До 1985 года мы с папой и мамой жили в районе Чиекуркалнс, в старом деревянном доме, где у нас на втором этаже была кухня с печью-плитой и большая комната. Окна выходили на зелёный двор где напротив стояла невысокая постройка в которой папа в свободное время по журналу "Моделист конструктор" делал виндсерфинг. Мыться мы ходили в баню, которая существует и поныне. На втором этаже, рядом с нами, жила старая женщина. Я встречался с ней на лестнице когда она поднималась или спускалась вниз во двор. В руках у неё обычно был таз, если он был пустой значит во дворе сушилось белоснежное белье, которое, я слышал кипятилось не один раз и считалось самым чистым в округе. С полным тазом подниматься было тяжело, но от предложений помочь она всегда отказывалась. Первое и единственное, что я от неё запомнил, сказанное про меня, звучало как "душайс пуйка". "Пуйка" - это по латышский мальчик, а вот "душайс", что то из разряда "полных".
Хождение это было круглогодичным, зимой я разглядывал пальто с накинутой на воротник лисой. Бывали случаи, что лиса оставалась дома и меня это огорчало. Летом моё внимание всегда привлекали её ноги, они были необычны тем, что во многих местах были как бы проткнутые иголками и так и оставшимися, с углублениями. Я удивлялся, когда я нажимал себе на кожу чем то острым и отпускал- ямка пропадала. Мне было объяснено, что эта женщина во время войны была подпольщицей и это следы от пыток.
Я иногда заглядывал в квартиру, когда дверь приоткрывалась и закрывалась пропуская хозяйку, открывая вид на чистый дощатый пол и необычное большое радио на тонких ножках.
Прошло время и я больше не встречал эту женщину и только через много лет узнал продолжение истории. У неё не было не родных не близких, в гости к ней никто не ходил. Когда она почувствовала себя плохо она сообщила в районный отдел КПСС, в котором состояла, что вынуждена лечь в больницу. Квартира стояла пустая, но иногда казалось что оттуда доносятся какие-то звуки.
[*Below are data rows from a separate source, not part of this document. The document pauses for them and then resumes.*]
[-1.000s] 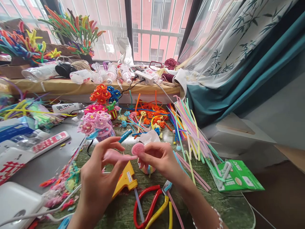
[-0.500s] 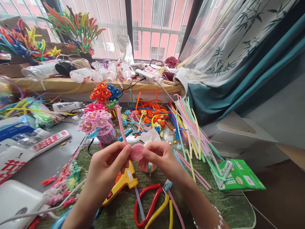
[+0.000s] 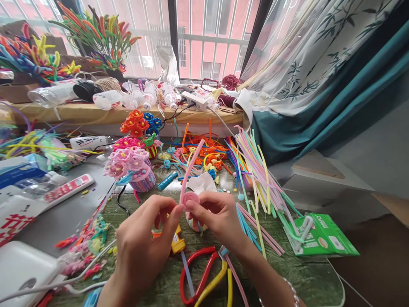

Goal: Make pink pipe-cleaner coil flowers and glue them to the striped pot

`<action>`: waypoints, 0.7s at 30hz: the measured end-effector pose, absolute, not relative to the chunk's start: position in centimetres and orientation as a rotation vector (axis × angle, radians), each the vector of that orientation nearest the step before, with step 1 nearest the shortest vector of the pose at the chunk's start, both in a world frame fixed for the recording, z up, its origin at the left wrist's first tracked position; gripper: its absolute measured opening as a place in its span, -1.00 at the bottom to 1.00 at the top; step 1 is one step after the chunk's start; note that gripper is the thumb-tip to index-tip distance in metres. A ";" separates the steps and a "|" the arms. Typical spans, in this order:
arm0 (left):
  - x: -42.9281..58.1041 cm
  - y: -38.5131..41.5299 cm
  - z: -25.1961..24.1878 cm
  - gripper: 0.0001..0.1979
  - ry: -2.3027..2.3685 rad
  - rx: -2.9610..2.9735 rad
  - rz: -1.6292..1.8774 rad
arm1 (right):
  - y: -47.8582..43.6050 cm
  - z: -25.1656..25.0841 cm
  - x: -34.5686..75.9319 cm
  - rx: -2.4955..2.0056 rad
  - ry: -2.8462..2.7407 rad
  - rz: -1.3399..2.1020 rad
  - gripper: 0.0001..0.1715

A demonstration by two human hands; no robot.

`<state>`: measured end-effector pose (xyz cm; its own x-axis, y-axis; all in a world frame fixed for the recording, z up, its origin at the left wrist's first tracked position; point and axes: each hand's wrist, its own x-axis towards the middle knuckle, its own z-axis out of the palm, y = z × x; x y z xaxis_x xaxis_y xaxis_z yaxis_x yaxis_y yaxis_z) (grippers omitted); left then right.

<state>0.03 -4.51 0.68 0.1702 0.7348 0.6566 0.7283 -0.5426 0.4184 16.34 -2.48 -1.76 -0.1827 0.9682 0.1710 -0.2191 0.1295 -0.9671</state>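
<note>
The left hand (image 3: 143, 249) and right hand (image 3: 217, 219) are pinching a flat pink chenille-wire coil (image 3: 190, 199), fingers clamped together on its rim, while its pink chenille stem (image 3: 191, 164) is rising above the fingertips. A yellow plastic glue gun (image 3: 178, 242) is lying just below the fingers.

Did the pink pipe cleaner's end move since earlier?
Yes: the pink pipe cleaner's end swung up and right, away from the flower pot.
</note>
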 end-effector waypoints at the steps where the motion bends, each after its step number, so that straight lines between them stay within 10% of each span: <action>1: 0.1 -4.7 0.7 -0.92 1.486 2.441 1.331 | -2.5 -1.8 16.3 -0.851 -1.293 1.289 -0.65; 21: 0.8 -4.8 0.8 -0.88 1.506 2.688 1.301 | -2.7 -1.5 16.1 -0.962 -1.455 1.036 -0.66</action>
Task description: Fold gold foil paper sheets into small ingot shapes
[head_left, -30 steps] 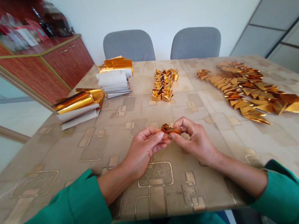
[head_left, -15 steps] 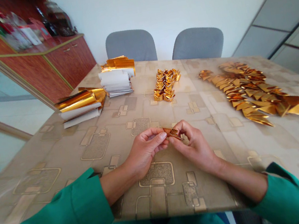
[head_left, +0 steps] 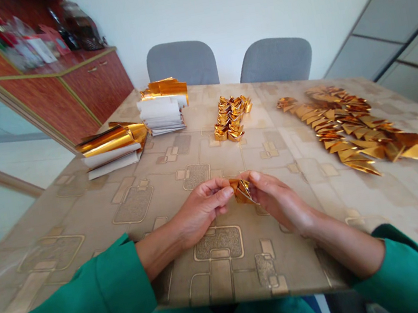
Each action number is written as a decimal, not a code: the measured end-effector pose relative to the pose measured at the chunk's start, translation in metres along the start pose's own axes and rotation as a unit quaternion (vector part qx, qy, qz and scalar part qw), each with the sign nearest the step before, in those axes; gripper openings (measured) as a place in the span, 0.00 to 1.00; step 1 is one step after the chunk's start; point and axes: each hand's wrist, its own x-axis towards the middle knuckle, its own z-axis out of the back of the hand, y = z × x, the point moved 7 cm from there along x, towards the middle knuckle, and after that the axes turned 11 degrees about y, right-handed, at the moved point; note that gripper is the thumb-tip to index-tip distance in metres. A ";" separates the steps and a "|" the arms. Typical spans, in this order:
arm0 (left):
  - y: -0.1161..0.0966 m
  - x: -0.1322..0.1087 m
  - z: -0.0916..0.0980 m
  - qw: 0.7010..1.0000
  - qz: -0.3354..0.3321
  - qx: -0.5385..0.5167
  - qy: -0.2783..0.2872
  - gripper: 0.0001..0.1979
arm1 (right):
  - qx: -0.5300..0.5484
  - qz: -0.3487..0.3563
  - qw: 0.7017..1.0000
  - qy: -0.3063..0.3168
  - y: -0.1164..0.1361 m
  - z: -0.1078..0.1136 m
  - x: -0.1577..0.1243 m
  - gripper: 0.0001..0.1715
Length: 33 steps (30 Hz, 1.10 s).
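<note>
A small folded piece of gold foil paper (head_left: 241, 190) is pinched between both hands just above the table (head_left: 83, 220). My left hand (head_left: 201, 210) grips its left side with thumb and fingers pressed together. My right hand (head_left: 276, 199) pinches its right side, fingers curled round it. Both wrists rest near the table's front edge, green sleeves behind them.
A row of finished gold folded pieces (head_left: 231, 115) lies at the middle back. Many flat gold folded triangles (head_left: 347, 122) spread along the right. Two stacks of gold-and-white sheets (head_left: 111, 146) (head_left: 164, 108) sit back left. Two grey chairs (head_left: 181, 65) and a wooden cabinet (head_left: 61, 90) stand beyond.
The gold piece has been turned from lying flat between the fingertips to standing more upright. My right hand has rotated, its fingers now over the piece. Both hands stay in place.
</note>
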 end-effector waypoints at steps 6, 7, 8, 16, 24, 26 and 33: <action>0.007 0.000 -0.001 0.998 0.051 0.000 0.037 0.17 | 0.108 -0.100 0.989 0.014 -0.011 -0.003 -0.004 0.18; 0.008 0.000 -0.001 0.998 0.055 -0.006 0.042 0.17 | 0.116 -0.106 0.987 0.023 -0.010 -0.005 -0.005 0.18; 0.009 0.000 -0.002 0.997 0.060 -0.013 0.047 0.18 | 0.123 -0.109 0.986 0.030 -0.009 -0.006 -0.006 0.18; 0.013 -0.001 0.000 0.995 0.078 -0.038 0.045 0.17 | 0.114 -0.136 0.983 0.038 -0.011 -0.005 -0.009 0.19; 0.009 0.000 0.002 0.997 0.062 -0.037 0.025 0.15 | 0.109 -0.132 0.984 0.042 -0.009 -0.006 -0.010 0.19; 0.010 -0.001 0.001 0.997 0.064 -0.038 0.032 0.15 | 0.110 -0.132 0.984 0.035 -0.008 -0.006 -0.009 0.19; 0.013 -0.001 -0.001 0.994 0.085 -0.029 0.067 0.17 | 0.125 -0.152 0.980 0.035 -0.010 -0.007 -0.011 0.18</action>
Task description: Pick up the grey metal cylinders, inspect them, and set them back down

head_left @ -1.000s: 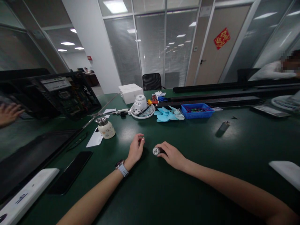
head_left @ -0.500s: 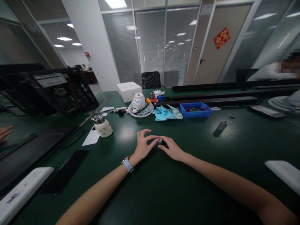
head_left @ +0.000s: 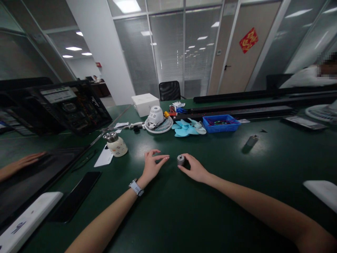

В один вечер возвращаясь домой, мой папа застал в этой квартире мужчину и его жену, партийных работников, которые собирали и тихо выносили из нее вещи. От страха они бухнулись на колени умоляя не выдавать их. Со словами "как это вообще можно было сделать" и "что должно быть очень стыдно" они были выпущены из квартиры. Что было дальше и что стало с вещами я не знаю, в квартиру никто не возвращался и она долго стояла пустая.